§ Requirement
Give the tally of lines in the listing that include "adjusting". No other words belong in the answer.

---------- Data for the task ----------

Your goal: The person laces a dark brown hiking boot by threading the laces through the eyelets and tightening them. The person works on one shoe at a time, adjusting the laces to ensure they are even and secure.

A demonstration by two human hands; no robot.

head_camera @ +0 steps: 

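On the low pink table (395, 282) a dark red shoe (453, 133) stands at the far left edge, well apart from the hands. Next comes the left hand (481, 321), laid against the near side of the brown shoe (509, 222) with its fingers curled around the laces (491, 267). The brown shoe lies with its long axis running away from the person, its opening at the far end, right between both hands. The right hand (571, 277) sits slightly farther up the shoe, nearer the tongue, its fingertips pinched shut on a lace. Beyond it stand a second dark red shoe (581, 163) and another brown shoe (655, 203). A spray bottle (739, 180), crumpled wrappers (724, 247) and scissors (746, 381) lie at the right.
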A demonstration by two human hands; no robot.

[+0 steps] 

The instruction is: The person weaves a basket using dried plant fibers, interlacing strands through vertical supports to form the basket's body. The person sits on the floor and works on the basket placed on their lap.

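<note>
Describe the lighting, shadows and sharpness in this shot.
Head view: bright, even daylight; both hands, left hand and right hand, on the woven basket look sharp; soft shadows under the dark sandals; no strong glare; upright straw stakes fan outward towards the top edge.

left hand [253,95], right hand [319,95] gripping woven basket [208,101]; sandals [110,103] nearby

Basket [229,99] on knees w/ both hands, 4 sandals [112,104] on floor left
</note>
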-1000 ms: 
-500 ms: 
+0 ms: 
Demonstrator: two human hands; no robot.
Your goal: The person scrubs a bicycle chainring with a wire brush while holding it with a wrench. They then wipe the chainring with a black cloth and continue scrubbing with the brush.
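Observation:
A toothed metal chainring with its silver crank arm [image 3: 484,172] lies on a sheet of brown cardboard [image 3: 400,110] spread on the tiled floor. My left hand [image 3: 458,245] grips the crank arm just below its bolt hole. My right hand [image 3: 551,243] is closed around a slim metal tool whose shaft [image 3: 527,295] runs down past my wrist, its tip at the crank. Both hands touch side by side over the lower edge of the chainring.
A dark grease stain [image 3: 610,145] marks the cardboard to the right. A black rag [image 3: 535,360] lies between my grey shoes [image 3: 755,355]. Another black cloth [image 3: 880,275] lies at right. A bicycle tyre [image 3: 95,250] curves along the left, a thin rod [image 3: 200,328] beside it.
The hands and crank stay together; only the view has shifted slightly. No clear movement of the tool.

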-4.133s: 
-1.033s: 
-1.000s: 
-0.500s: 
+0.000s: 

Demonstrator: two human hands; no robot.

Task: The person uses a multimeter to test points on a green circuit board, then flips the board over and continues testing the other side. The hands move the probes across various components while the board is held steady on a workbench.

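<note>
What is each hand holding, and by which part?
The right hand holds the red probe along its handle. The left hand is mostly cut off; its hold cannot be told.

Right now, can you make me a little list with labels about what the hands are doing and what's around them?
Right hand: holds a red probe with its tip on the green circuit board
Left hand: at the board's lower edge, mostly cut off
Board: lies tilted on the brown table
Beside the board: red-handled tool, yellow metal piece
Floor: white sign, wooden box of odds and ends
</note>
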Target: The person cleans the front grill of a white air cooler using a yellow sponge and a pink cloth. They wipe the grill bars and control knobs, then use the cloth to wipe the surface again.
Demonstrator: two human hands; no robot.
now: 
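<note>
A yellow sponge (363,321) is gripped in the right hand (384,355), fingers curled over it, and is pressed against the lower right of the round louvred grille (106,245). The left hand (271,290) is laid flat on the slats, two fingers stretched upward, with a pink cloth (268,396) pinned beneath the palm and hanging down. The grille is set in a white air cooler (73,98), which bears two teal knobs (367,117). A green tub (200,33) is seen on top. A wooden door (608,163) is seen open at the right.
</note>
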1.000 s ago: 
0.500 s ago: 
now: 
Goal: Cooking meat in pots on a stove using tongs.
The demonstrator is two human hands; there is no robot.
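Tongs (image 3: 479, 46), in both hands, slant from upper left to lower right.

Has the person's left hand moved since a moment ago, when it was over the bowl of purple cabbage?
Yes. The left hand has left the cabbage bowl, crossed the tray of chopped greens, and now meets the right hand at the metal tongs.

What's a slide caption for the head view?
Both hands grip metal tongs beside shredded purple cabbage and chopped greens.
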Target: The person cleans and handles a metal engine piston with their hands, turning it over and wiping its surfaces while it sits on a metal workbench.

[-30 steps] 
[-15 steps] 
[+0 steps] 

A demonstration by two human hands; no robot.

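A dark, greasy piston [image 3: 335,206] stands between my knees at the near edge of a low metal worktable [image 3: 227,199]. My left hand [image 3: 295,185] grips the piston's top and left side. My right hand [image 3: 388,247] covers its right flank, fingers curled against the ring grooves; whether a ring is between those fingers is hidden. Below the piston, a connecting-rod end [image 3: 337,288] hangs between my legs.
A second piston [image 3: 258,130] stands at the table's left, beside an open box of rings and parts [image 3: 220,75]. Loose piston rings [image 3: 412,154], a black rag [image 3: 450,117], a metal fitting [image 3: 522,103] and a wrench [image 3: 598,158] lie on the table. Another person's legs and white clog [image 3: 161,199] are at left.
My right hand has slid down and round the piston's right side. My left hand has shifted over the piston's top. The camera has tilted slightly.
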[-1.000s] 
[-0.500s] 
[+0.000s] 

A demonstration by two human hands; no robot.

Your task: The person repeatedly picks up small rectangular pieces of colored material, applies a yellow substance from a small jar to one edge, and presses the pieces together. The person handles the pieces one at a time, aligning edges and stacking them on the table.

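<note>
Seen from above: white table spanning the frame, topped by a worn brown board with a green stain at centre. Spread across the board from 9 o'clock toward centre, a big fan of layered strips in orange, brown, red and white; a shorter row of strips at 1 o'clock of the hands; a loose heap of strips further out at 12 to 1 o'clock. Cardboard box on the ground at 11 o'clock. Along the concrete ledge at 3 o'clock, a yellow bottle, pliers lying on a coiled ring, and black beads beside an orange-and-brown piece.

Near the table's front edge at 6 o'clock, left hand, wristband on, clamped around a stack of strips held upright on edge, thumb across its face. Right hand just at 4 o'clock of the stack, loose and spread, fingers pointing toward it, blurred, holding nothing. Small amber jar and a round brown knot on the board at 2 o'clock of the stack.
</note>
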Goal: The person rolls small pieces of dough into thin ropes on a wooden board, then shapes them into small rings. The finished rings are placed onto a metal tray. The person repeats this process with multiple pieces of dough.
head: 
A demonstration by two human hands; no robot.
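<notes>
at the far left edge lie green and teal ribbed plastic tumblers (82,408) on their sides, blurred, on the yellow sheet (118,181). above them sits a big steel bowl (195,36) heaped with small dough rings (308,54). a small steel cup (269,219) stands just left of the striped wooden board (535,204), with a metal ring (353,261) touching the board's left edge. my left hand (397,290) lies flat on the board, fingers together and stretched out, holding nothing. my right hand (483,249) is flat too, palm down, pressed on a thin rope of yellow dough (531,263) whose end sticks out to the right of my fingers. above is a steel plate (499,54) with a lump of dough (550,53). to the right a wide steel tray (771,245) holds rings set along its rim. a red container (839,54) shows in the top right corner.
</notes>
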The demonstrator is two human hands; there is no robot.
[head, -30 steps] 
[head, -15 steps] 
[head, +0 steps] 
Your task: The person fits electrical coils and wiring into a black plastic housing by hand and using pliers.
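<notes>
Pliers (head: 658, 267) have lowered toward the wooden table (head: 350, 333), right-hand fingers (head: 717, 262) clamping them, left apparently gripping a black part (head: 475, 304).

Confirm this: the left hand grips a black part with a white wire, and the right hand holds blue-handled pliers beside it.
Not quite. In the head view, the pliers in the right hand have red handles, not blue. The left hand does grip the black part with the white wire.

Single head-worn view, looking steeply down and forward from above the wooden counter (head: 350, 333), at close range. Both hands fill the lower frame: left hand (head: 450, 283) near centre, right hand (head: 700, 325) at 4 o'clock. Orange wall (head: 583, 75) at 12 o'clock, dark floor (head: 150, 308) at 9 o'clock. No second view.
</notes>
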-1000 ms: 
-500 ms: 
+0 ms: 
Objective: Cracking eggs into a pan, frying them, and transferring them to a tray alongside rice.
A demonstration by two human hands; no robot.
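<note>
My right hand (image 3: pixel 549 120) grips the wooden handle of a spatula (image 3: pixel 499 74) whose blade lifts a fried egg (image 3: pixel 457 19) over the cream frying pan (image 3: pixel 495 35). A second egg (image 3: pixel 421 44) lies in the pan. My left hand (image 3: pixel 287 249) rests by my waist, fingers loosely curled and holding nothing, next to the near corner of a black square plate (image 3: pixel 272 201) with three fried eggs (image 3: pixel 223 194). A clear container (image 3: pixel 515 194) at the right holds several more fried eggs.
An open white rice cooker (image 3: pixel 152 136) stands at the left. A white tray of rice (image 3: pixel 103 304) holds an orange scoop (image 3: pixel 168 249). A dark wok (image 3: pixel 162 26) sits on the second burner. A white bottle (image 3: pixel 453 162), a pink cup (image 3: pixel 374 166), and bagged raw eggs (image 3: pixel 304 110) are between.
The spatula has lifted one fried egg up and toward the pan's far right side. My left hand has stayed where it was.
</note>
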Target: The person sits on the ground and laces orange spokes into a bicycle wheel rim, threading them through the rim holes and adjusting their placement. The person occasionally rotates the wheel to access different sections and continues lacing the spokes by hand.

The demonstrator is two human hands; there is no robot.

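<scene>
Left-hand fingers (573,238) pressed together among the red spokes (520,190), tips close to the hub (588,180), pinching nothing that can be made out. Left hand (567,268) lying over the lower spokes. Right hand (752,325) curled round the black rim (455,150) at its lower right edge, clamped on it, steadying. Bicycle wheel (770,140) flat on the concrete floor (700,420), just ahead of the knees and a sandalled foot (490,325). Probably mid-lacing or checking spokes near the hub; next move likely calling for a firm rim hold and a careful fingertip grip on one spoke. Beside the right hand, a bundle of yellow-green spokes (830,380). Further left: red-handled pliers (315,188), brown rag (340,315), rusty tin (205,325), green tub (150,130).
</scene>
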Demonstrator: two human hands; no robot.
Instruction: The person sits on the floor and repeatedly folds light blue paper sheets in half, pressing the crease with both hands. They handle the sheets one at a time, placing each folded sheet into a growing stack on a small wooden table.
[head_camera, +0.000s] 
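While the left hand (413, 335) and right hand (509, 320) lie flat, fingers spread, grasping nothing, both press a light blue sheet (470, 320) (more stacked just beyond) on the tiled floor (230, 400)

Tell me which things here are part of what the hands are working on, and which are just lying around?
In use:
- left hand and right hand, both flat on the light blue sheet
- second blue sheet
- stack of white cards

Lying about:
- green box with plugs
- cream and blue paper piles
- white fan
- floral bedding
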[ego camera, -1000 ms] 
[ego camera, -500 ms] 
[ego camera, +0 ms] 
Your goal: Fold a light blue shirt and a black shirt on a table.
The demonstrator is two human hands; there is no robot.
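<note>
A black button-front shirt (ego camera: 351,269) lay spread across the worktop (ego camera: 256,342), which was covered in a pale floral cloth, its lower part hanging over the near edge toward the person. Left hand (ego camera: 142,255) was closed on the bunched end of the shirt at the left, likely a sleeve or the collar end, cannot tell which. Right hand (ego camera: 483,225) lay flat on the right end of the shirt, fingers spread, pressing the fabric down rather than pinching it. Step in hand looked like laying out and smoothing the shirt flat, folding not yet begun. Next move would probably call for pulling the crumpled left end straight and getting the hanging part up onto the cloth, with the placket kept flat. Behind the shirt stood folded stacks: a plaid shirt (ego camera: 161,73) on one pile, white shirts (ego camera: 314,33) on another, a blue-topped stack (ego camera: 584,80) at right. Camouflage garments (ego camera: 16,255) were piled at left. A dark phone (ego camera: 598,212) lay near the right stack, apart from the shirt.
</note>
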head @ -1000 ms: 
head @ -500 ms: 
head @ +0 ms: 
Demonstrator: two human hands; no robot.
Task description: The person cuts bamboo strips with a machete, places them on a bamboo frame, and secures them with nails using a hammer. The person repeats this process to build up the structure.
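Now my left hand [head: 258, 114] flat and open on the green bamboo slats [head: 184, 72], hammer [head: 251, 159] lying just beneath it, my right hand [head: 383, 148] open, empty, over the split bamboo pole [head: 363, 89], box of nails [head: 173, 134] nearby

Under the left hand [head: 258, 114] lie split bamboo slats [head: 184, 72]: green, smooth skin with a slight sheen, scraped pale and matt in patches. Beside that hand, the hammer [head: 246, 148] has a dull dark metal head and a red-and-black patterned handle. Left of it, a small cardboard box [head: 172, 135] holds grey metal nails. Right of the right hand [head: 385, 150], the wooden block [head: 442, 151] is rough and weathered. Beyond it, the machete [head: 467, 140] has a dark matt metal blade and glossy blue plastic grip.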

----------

§ Result of this exercise
2